━━ Recorded information
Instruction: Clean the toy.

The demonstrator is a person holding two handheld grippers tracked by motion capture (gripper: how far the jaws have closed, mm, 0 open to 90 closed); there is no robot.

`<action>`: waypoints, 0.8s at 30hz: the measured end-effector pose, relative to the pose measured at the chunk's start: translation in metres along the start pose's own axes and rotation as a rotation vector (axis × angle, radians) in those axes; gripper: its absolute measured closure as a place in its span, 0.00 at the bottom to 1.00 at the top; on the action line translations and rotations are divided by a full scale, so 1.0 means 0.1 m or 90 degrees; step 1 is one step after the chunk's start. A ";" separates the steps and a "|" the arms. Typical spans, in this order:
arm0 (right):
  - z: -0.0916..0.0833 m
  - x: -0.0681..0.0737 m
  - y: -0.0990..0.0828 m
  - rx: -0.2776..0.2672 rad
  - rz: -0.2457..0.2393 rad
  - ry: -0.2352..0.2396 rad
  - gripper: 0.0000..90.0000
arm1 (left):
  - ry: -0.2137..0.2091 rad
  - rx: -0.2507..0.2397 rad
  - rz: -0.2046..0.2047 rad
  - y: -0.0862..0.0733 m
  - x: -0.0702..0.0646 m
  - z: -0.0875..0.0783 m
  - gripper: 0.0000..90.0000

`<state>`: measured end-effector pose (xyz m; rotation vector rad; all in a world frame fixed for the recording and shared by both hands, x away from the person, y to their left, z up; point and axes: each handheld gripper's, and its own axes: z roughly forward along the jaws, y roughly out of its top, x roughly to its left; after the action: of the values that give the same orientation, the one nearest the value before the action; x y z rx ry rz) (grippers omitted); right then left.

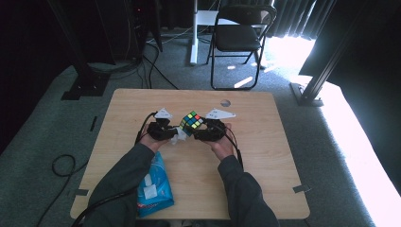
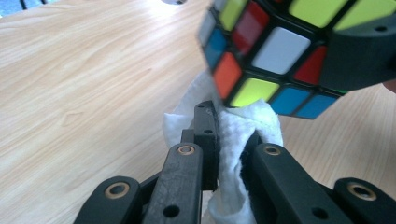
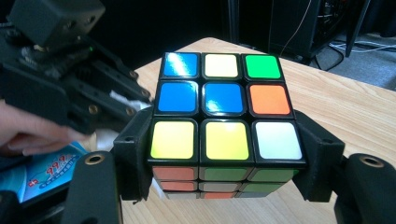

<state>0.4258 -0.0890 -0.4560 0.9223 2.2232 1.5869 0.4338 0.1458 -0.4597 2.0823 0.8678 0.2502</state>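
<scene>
Item 1, your right gripper (image 3: 224, 186): jaws set wide and clamped on two opposite sides of the puzzle cube (image 3: 223, 121). The cube is lifted clear of the desk (image 1: 265, 156), between your two hands near the desk's middle. In the right gripper view its upper face reads, row by row from the far edge: blue, yellow, green; blue, blue, orange; yellow, yellow, white. No logo or lettering shows on any sticker. A cube has no long axis; in the high view it sits turned corner-on, one edge pointing toward your left gripper.

Item 2, your left gripper (image 2: 229, 135): jaws narrow, pinched on a crumpled white wipe (image 2: 238, 140). The wipe's bunched tip presses against the lower corner of the cube, at the orange and yellow stickers. The rest of the wipe trails down between the jaws.

Item 3, blue wipe packet (image 1: 153, 187): flat on the desk under your left forearm, long axis running roughly toward you. Red figures "99.9" can be read on its label in the right gripper view; the smaller print is too fine to read.

Item 4, black folding chair (image 1: 239, 38): on the floor beyond the desk.
</scene>
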 end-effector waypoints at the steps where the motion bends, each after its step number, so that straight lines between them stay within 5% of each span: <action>1: 0.00 0.00 0.00 0.000 -0.001 -0.001 0.38 | 0.001 -0.001 -0.001 0.00 0.01 -0.01 0.95; 9: -0.01 -0.02 -0.02 0.008 -0.006 -0.023 0.38 | 0.010 -0.032 -0.012 0.02 0.06 -0.15 0.95; 24: 0.10 -0.01 -0.10 0.039 -0.001 -0.033 0.38 | -0.017 -0.068 0.031 0.18 -0.09 -0.31 0.95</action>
<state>0.4288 -0.0843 -0.4685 0.9661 2.2478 1.4848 0.4214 0.1521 -0.4252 2.0041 0.7729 0.2880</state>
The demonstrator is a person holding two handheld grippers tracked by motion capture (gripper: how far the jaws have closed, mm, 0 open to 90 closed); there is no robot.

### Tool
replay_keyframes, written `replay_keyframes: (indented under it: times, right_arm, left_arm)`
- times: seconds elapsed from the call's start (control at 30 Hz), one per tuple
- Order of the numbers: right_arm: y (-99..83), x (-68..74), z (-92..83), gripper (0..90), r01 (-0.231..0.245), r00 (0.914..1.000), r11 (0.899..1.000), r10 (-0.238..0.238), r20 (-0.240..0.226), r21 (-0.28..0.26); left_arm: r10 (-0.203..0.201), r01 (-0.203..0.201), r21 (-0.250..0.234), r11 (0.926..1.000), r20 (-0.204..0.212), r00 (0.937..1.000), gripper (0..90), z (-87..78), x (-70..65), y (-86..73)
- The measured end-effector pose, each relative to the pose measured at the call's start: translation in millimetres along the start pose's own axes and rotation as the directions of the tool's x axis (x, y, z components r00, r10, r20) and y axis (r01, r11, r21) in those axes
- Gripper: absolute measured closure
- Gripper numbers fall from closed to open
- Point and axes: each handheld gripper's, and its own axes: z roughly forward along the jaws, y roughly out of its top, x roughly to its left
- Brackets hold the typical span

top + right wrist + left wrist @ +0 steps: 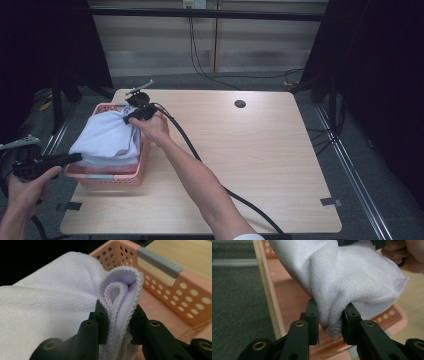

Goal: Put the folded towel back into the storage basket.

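1. The wooden table (260, 165) is the biggest thing here; it's mostly bare, with a small round cable hole (240, 104) near the far edge; all the action sits at its left side, probably so the rest of the top stays free for spreading things out.

2. Next down, the folded towel (107, 140), pale lilac-white terry; it's draped over the pink basket (117, 176) and bulges above the rim, so I can't tell if its underside touches the basket floor; it's stretched between two grip points, which keeps it taut instead of sagging in a heap.

3. The basket itself is a perforated plastic one with a grey clip (160, 262) on one wall; it sits at the table's near-left corner, within easy reach of both arms.

4. The right gripper (136, 116) reaches across to the far end of the towel; in the right gripper view its jaws are narrow and pinch the bundled hemmed edges (120, 302); grabbing all the layers at once looks deliberate, so the fold holds together.

5. The left gripper (75, 158) comes in from the near-left; its jaws clamp a lower corner fold of the towel (330, 322); two opposite holds, my guess is for carrying it level.
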Motion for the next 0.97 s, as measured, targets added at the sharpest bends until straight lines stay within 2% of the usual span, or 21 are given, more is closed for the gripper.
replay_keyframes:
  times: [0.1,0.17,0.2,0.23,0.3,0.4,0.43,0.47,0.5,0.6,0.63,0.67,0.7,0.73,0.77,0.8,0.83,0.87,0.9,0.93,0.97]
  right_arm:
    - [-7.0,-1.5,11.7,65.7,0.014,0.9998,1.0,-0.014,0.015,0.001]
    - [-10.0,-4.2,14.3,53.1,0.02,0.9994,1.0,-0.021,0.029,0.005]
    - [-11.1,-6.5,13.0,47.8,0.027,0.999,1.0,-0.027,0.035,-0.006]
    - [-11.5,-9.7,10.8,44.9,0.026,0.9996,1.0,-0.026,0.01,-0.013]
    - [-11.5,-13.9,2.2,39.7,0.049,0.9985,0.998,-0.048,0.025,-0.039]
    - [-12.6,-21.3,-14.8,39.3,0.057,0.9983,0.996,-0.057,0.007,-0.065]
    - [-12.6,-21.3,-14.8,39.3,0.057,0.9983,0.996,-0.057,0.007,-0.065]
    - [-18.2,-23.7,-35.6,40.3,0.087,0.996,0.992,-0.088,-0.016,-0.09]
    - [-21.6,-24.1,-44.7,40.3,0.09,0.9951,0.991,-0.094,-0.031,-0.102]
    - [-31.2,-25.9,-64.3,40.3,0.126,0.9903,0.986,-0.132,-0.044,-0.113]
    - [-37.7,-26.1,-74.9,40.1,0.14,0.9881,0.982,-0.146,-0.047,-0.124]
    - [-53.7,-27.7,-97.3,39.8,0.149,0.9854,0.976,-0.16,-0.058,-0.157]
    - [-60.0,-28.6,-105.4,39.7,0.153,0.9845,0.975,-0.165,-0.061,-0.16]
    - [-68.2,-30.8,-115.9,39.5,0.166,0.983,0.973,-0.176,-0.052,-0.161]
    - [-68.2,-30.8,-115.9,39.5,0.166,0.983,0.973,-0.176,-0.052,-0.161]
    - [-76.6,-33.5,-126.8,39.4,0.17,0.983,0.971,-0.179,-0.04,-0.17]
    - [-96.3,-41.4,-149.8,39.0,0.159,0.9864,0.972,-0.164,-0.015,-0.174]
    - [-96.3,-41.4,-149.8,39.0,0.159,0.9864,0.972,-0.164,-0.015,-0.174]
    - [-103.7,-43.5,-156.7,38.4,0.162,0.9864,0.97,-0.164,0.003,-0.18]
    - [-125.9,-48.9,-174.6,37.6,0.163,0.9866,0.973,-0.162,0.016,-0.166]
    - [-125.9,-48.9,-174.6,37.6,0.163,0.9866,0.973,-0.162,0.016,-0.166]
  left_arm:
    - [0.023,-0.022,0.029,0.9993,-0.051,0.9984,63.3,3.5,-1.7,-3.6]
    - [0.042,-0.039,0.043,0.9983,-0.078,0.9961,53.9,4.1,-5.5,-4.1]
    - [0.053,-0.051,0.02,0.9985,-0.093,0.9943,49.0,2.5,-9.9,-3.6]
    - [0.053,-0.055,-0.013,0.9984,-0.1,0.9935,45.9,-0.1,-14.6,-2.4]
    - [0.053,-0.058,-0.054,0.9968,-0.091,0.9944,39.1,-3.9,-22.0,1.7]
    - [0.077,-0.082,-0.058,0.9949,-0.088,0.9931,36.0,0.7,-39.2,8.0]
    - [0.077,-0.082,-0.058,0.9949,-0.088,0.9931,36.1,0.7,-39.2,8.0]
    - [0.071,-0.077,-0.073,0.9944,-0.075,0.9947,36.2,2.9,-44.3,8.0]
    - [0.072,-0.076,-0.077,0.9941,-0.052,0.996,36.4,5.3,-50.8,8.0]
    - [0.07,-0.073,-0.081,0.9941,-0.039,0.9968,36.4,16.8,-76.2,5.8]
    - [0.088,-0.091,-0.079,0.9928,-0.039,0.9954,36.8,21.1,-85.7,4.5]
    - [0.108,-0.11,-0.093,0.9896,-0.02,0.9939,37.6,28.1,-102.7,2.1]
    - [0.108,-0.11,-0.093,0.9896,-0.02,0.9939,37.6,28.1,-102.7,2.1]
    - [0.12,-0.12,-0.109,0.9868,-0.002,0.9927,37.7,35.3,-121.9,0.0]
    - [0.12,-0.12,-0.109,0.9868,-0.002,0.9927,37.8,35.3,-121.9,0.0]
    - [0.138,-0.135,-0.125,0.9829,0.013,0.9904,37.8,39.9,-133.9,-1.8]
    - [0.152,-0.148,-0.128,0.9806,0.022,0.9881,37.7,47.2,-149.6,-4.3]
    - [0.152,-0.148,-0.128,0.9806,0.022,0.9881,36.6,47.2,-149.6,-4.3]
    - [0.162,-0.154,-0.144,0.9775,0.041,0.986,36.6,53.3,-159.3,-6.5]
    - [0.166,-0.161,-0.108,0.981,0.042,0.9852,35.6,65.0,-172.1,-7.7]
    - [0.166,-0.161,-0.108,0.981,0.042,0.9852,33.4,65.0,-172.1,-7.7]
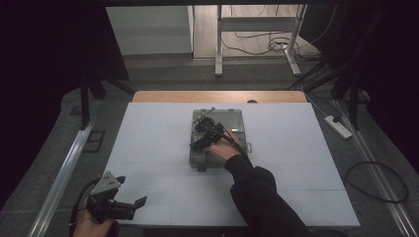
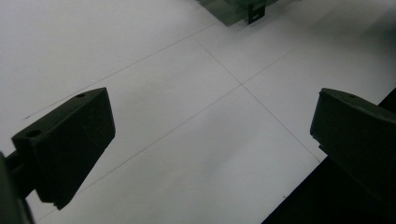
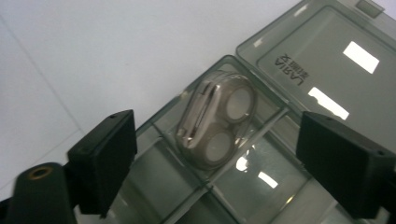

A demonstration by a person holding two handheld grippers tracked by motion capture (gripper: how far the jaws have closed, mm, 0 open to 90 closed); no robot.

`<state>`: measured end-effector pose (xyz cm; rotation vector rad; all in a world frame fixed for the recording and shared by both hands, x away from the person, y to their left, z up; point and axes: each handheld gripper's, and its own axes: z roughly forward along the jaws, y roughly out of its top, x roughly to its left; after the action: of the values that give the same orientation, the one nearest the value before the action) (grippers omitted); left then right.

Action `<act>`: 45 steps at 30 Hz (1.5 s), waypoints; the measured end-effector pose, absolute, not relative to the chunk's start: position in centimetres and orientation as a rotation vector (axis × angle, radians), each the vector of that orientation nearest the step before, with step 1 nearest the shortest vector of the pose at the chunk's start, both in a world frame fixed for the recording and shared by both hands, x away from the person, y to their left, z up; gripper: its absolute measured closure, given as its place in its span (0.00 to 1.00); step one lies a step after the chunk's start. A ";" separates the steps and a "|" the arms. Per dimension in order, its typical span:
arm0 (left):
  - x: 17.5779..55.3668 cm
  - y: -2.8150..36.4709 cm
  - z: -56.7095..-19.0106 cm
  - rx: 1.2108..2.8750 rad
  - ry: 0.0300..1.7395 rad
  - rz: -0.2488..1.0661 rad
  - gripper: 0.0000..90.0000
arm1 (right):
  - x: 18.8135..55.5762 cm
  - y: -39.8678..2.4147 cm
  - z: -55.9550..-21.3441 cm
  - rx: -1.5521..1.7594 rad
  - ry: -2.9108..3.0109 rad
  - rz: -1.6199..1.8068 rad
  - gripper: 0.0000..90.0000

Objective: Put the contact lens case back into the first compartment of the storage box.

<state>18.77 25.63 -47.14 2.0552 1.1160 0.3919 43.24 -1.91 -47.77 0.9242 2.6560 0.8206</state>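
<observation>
Left gripper [image 1: 132, 206] was held with its jaws spread and empty at the table's [image 1: 158, 148] near-left corner, while the right gripper [image 3: 212, 163] was poised, jaws equally wide, over the open compartment box [image 3: 261, 182]. A grasp seemed in preparation: the jaws would need lowering astride the small 2-disc case [image 3: 217, 123], which was propped on edge in a far compartment beside the lid, its long axis seen running from lower left to upper right.

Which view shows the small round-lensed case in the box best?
Right gripper view: the case sits close up in a compartment of the open box, between the open tongs. High view shows the box, the case hidden. Left gripper view catches a box corner.
</observation>
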 end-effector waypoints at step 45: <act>18.7 25.7 -47.1 2.051 1.128 0.388 0.00 | 39.3 -6.4 -45.8 0.797 2.714 0.923 0.00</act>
<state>18.74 25.72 -47.15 2.0515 1.1283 0.3878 39.29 -6.37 -45.79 0.7973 2.7138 0.9234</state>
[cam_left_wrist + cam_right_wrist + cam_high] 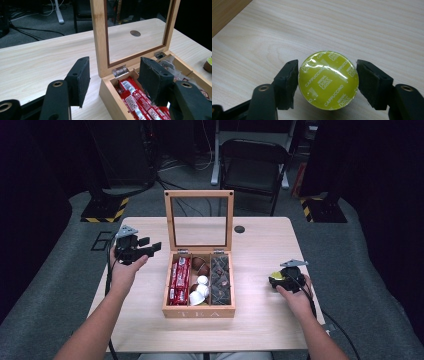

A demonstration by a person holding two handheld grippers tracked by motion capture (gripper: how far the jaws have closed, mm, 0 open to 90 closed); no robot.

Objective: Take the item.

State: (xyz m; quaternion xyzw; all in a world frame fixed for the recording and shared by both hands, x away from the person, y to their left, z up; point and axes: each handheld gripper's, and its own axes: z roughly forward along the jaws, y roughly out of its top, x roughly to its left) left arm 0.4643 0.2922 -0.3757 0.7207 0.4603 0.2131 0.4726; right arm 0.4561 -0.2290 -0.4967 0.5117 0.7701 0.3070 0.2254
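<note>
Round capsule (328, 80), glossy yellow-green foil lid, lies on pale woodgrain table (362, 25) at 3 o'clock of the wooden box (198, 311); right gripper (327, 83) brackets it, jaws spread, right pad just clear; left gripper (120, 80) gapes empty; capsule body hidden.

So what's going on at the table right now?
A person works a gripper in each hand beside an open wooden tea box whose glass lid stands upright. The right gripper sits around a yellow-green cappuccino capsule on the table, right of the box; one pad touches it and a narrow gap shows at the other. The left gripper is open and empty, hovering by the box's left corner, over the red packets.
</note>
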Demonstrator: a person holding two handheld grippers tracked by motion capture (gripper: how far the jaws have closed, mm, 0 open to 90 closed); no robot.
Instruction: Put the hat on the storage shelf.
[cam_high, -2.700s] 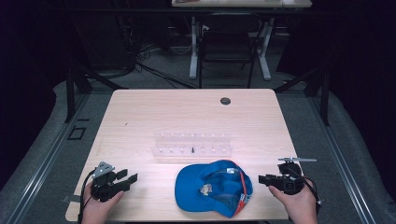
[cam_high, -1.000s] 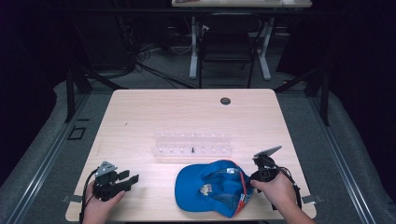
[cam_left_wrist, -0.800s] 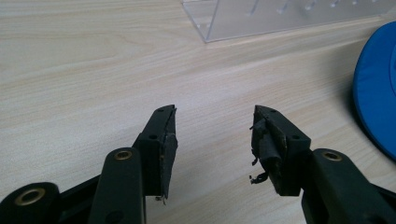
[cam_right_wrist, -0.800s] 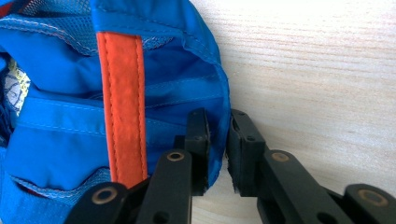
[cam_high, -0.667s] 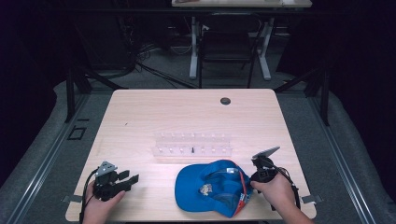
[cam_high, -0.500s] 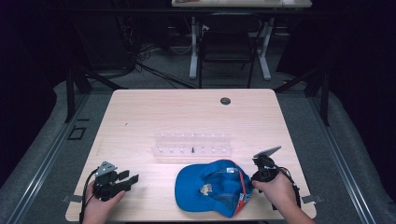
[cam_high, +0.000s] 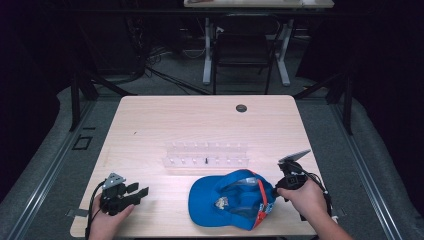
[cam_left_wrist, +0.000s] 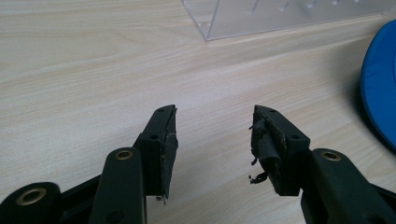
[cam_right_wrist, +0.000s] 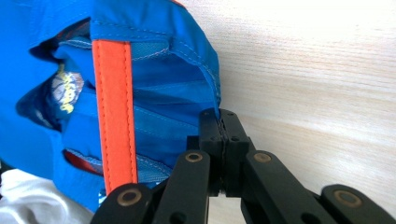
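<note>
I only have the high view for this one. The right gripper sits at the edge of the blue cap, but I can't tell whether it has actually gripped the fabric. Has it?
Observer: Yes. In the right gripper view the right gripper has its jaws shut on the rim of the blue cap, with the fabric edge pinched between the pads.
Operator: And the left gripper, is it holding anything?
Observer: No. In the left gripper view the left gripper has its jaws apart over bare table.
Operator: What lies ahead of it?
Observer: A corner of the clear plastic rack, with the cap's edge off to one side.
</note>
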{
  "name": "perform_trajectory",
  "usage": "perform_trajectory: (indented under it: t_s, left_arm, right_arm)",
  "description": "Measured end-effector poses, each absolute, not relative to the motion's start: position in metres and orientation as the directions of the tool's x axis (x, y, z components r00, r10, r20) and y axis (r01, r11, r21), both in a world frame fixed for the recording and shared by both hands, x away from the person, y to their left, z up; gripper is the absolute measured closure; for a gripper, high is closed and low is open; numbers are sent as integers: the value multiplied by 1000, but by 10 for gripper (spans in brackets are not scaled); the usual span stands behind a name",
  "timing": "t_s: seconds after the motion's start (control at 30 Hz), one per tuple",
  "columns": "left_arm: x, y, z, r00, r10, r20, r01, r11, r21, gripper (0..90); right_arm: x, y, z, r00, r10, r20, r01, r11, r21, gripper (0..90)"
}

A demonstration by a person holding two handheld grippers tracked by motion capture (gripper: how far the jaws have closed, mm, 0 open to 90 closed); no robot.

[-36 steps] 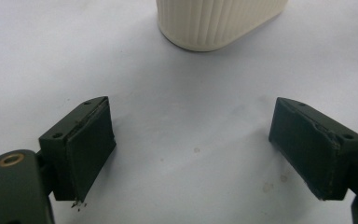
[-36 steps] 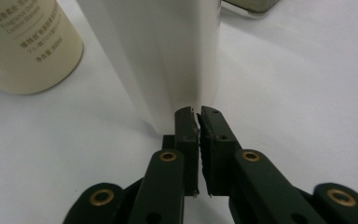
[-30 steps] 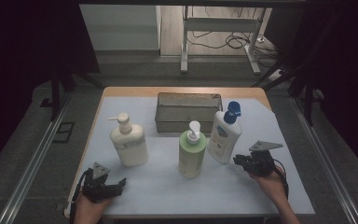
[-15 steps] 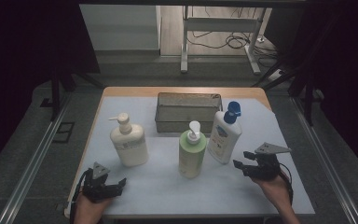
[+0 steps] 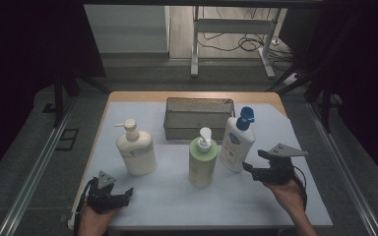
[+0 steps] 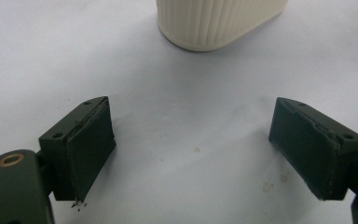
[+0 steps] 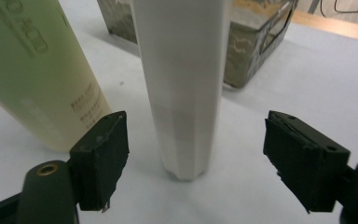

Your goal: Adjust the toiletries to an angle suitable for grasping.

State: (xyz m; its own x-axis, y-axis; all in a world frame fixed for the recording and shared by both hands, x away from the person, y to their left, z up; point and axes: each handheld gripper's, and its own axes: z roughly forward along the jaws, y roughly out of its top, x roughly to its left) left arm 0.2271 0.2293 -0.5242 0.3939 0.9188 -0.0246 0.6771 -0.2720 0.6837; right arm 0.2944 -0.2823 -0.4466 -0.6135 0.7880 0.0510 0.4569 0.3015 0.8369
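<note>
Now your right tongs [image 5: 254, 166] stand at the near right of the surface [image 5: 177, 196], aimed at the white bottle with the blue pump [image 5: 237, 142]. Their jaws have just been opening and stand wide, with nothing between the pads. This looks like the approach before a grasp: the bottle stands upright just beyond the jaw tips, between the green bottle [image 5: 201, 162] on its left and bare cloth on its right, with the metal basket [image 5: 199, 118] behind it.

Next you would need to push forward until the white body sits between the pads, then close, keeping your left pad clear of the green bottle, which stands close by.

Your left tongs [image 5: 119, 194] rest at the near left, jaws also wide and empty, with the cream bottle [image 5: 137, 152] just beyond.

The right gripper view shows the white bottle [image 7: 182, 88] centred between the jaws and how narrow the gap to the green bottle [image 7: 37, 70] is. The high view instead gives the pump heads and the whole row.
</note>
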Motion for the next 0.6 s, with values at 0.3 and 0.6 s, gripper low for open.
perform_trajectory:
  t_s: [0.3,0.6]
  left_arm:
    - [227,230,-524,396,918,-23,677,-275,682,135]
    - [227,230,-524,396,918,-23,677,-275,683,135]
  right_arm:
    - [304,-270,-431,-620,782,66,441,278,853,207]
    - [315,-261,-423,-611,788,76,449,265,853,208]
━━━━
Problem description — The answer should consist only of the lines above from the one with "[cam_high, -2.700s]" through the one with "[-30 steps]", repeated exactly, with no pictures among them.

Answer section —
[cam_high, -2.700s] 
[cam_high, -1.000s] 
[cam_left_wrist, -0.800s] 
[cam_right_wrist, -0.800s] 
[cam_high, -0.667s] 
[cam_high, -0.500s] 
[cam_high, +0.000s] 
[cam_left_wrist, +0.000s] 
[cam_right_wrist, +0.000s] 
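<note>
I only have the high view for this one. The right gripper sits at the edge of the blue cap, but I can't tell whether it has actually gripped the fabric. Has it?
Observer: Yes. In the right gripper view the right gripper has its jaws shut on the rim of the blue cap, with the fabric edge pinched between the pads.
Operator: And the left gripper, is it holding anything?
Observer: No. In the left gripper view the left gripper has its jaws apart over bare table.
Operator: What lies ahead of it?
Observer: A corner of the clear plastic rack, with the cap's edge off to one side.
</note>
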{
  "name": "perform_trajectory",
  "usage": "perform_trajectory: (indented under it: t_s, left_arm, right_arm)",
  "description": "Measured end-effector poses, each absolute, not relative to the motion's start: position in metres and orientation as the directions of the tool's x axis (x, y, z components r00, r10, r20) and y axis (r01, r11, r21), both in a world frame fixed for the recording and shared by both hands, x away from the person, y to their left, z up; gripper is the absolute measured closure; for a gripper, high is closed and low is open; numbers are sent as integers: the value multiplied by 1000, but by 10 for gripper (spans in brackets are not scaled); the usual span stands behind a name",
  "timing": "t_s: seconds after the motion's start (control at 30 Hz), one per tuple",
  "columns": "left_arm: x, y, z, r00, r10, r20, r01, r11, r21, gripper (0..90); right_arm: x, y, z, r00, r10, r20, r01, r11, r21, gripper (0..90)"
}

A demonstration by a person holding two handheld grippers tracked by motion capture (gripper: how far the jaws have closed, mm, 0 open to 90 closed); no robot.

[-36 steps] 
[-36 steps] 
[-30 steps] 

Nothing else is needed to complete this exercise.